● **TRY IT**
Retype the listing exactly; omit pictures.

+++

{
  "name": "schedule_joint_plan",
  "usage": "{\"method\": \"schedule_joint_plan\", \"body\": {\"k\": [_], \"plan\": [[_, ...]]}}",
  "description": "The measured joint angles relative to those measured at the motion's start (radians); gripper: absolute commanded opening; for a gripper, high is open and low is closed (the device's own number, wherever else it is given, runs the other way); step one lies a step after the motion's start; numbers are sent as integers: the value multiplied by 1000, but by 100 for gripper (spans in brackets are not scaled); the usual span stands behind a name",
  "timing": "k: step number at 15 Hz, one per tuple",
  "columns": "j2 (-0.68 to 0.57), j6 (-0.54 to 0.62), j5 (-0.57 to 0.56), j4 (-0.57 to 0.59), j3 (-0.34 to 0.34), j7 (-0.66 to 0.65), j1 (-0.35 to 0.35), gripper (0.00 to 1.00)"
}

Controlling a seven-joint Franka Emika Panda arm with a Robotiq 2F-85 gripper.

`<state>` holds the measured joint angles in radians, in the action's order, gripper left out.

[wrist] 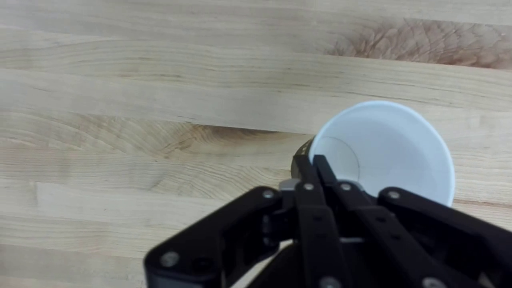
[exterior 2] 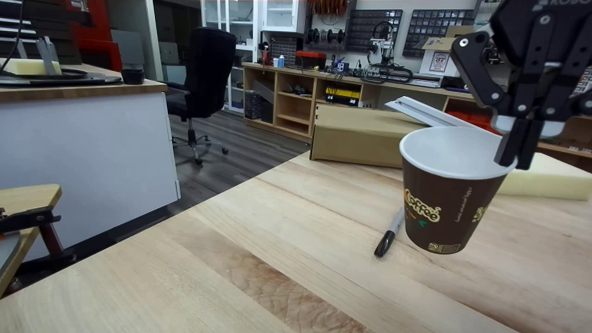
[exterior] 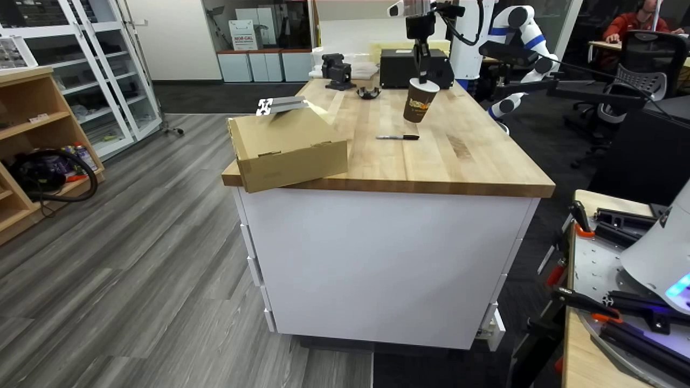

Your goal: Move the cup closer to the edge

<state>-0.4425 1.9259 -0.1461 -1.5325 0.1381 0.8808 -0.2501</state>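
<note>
The brown paper cup (exterior: 418,103) with a pale rim hangs tilted from my gripper (exterior: 422,80), and it appears raised above the wooden tabletop. In an exterior view the cup (exterior 2: 447,208) shows its "Coffee" print, with the gripper (exterior 2: 514,159) at its rim. In the wrist view my gripper (wrist: 311,161) is shut on the wall of the cup (wrist: 400,144), one finger inside and one outside. The edge (exterior: 409,186) of the butcher-block top runs above the white cabinet side, well away from the cup.
A black marker (exterior: 398,137) lies on the tabletop near the cup. A cardboard box (exterior: 294,164) overhangs the table corner, with a metal profile (exterior: 283,105) on it. A black box (exterior: 396,69), a small vise (exterior: 338,73) and a dark bracket (exterior: 368,93) stand farther back.
</note>
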Motion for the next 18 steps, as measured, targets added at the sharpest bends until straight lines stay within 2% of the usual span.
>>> {"method": "schedule_joint_plan", "body": {"k": [12, 18], "plan": [[-90, -75, 0, 138, 1, 0, -26, 1], [-92, -75, 0, 165, -53, 1, -11, 1]]}}
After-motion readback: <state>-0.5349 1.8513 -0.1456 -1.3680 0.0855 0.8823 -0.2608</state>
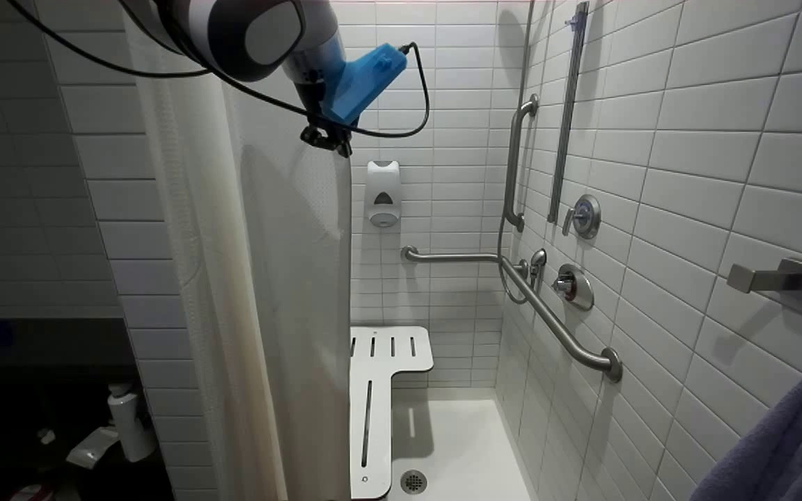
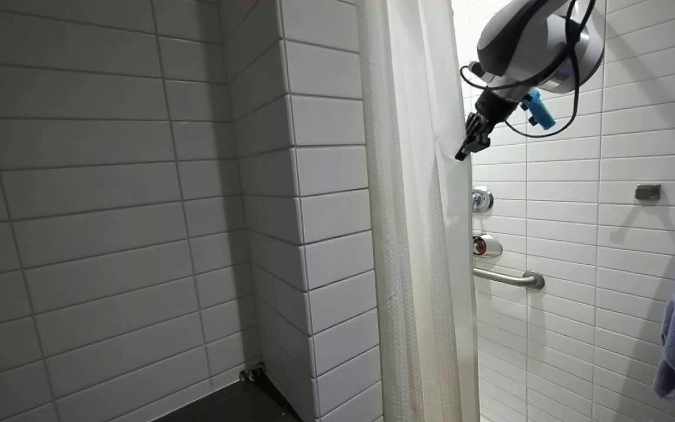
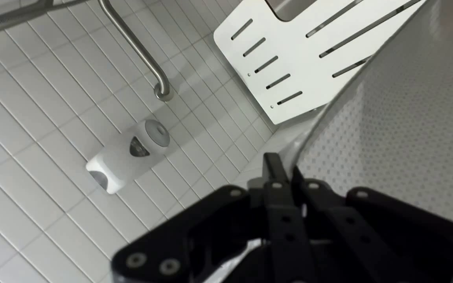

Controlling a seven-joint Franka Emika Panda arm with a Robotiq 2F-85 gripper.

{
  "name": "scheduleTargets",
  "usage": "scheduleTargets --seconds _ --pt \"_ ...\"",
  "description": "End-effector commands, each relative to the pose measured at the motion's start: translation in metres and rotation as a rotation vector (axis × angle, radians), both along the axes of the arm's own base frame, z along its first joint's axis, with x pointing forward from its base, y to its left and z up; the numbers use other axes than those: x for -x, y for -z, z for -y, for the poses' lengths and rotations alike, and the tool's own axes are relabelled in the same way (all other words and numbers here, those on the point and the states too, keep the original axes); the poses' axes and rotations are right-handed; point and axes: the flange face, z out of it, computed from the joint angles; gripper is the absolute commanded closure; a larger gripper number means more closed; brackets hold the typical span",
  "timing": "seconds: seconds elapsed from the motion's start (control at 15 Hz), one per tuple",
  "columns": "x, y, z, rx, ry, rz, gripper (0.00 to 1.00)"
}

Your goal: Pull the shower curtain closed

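Note:
The off-white shower curtain (image 1: 296, 278) hangs in vertical folds at the left side of the shower opening. It also shows in an exterior view (image 2: 413, 234), beside the tiled wall corner. My gripper (image 1: 342, 149) is high on the curtain's free edge; it also shows there in an exterior view (image 2: 462, 155). In the wrist view, the gripper (image 3: 287, 167) has its fingers close together, with the edge of the curtain (image 3: 407, 125) pinched between them. The curtain spreads to the right of the fingers. The curtain's top and its lower end are out of view.
A white slatted seat (image 1: 411, 351) is behind the curtain. A soap dispenser (image 1: 383, 195) and grab bars (image 1: 561, 323) are on the tiled walls. A robe hook (image 1: 777, 278) and purple towel (image 1: 791, 438) are at the right. A white bottle (image 1: 129, 424) stands at lower left.

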Motion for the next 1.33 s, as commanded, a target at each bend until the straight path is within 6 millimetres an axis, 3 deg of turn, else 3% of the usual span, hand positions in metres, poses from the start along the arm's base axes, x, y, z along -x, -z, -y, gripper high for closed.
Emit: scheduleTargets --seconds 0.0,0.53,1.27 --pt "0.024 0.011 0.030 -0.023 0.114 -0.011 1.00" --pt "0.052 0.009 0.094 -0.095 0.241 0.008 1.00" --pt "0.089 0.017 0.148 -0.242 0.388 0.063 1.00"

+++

● **OUTPUT FOR THIS EXERCISE**
{
  "name": "schedule_joint_plan",
  "usage": "{\"method\": \"schedule_joint_plan\", \"body\": {\"k\": [_], \"plan\": [[_, ...]]}}",
  "description": "The measured joint angles relative to those measured at the motion's start (radians); gripper: absolute commanded opening; for a gripper, high is open and low is closed (the device's own number, wherever else it is given, runs the other way); step one lies a step after the motion's start; numbers are sent as integers: the value multiplied by 1000, but by 100 for gripper (spans in brackets are not scaled); the usual span stands behind a name",
  "timing": "k: step number at 15 Hz, one per tuple",
  "columns": "j2 (-0.68 to 0.57), j6 (-0.54 to 0.62), j5 (-0.57 to 0.56), j4 (-0.57 to 0.59), j3 (-0.34 to 0.34), j7 (-0.66 to 0.65), j1 (-0.35 to 0.35), gripper (0.00 to 1.00)"
}

Controlling a seven-joint Franka Emika Panda arm with a Robotiq 2F-85 gripper.

`<state>` holds the measured joint angles in radians, in the action's order, gripper left out.

[wrist] 
[exterior 2] 
[exterior] 

Your goal: Move the cup closer to the edge

<state>-0.4425 1.9259 -0.1461 -1.5325 0.1381 0.8808 -0.2501</state>
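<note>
The brown paper cup (exterior: 418,103) with a pale rim hangs tilted from my gripper (exterior: 422,80), and it appears raised above the wooden tabletop. In an exterior view the cup (exterior 2: 447,208) shows its "Coffee" print, with the gripper (exterior 2: 514,159) at its rim. In the wrist view my gripper (wrist: 311,161) is shut on the wall of the cup (wrist: 400,144), one finger inside and one outside. The edge (exterior: 409,186) of the butcher-block top runs above the white cabinet side, well away from the cup.
A black marker (exterior: 398,137) lies on the tabletop near the cup. A cardboard box (exterior: 294,164) overhangs the table corner, with a metal profile (exterior: 283,105) on it. A black box (exterior: 396,69), a small vise (exterior: 338,73) and a dark bracket (exterior: 368,93) stand farther back.
</note>
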Motion for the next 18 steps, as measured, targets added at the sharpest bends until straight lines stay within 2% of the usual span.
>>> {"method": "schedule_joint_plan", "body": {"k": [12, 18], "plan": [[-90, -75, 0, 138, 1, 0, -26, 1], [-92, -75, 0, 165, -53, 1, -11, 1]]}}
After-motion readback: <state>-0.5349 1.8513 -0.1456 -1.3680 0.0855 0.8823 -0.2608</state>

Controlling a seven-joint Franka Emika Panda arm with a Robotiq 2F-85 gripper.

{
  "name": "scheduleTargets",
  "usage": "scheduleTargets --seconds _ --pt \"_ ...\"",
  "description": "End-effector commands, each relative to the pose measured at the motion's start: translation in metres and rotation as a rotation vector (axis × angle, radians), both along the axes of the arm's own base frame, z along its first joint's axis, with x pointing forward from its base, y to its left and z up; the numbers use other axes than those: x for -x, y for -z, z for -y, for the poses' lengths and rotations alike, and the tool's own axes are relabelled in the same way (all other words and numbers here, those on the point and the states too, keep the original axes); the poses' axes and rotations are right-handed; point and axes: the flange face, z out of it, computed from the joint angles; gripper is the absolute commanded closure; a larger gripper number means more closed; brackets hold the typical span",
  "timing": "seconds: seconds elapsed from the motion's start (control at 15 Hz), one per tuple",
  "columns": "x, y, z, rx, ry, rz, gripper (0.00 to 1.00)"
}

Your goal: Pull the shower curtain closed

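Note:
The off-white shower curtain (image 1: 296, 278) hangs in vertical folds at the left side of the shower opening. It also shows in an exterior view (image 2: 413, 234), beside the tiled wall corner. My gripper (image 1: 342, 149) is high on the curtain's free edge; it also shows there in an exterior view (image 2: 462, 155). In the wrist view, the gripper (image 3: 287, 167) has its fingers close together, with the edge of the curtain (image 3: 407, 125) pinched between them. The curtain spreads to the right of the fingers. The curtain's top and its lower end are out of view.
A white slatted seat (image 1: 411, 351) is behind the curtain. A soap dispenser (image 1: 383, 195) and grab bars (image 1: 561, 323) are on the tiled walls. A robe hook (image 1: 777, 278) and purple towel (image 1: 791, 438) are at the right. A white bottle (image 1: 129, 424) stands at lower left.
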
Motion for the next 1.33 s, as commanded, a target at each bend until the straight path is within 6 millimetres an axis, 3 deg of turn, else 3% of the usual span, hand positions in metres, poses from the start along the arm's base axes, x, y, z along -x, -z, -y, gripper high for closed.
Emit: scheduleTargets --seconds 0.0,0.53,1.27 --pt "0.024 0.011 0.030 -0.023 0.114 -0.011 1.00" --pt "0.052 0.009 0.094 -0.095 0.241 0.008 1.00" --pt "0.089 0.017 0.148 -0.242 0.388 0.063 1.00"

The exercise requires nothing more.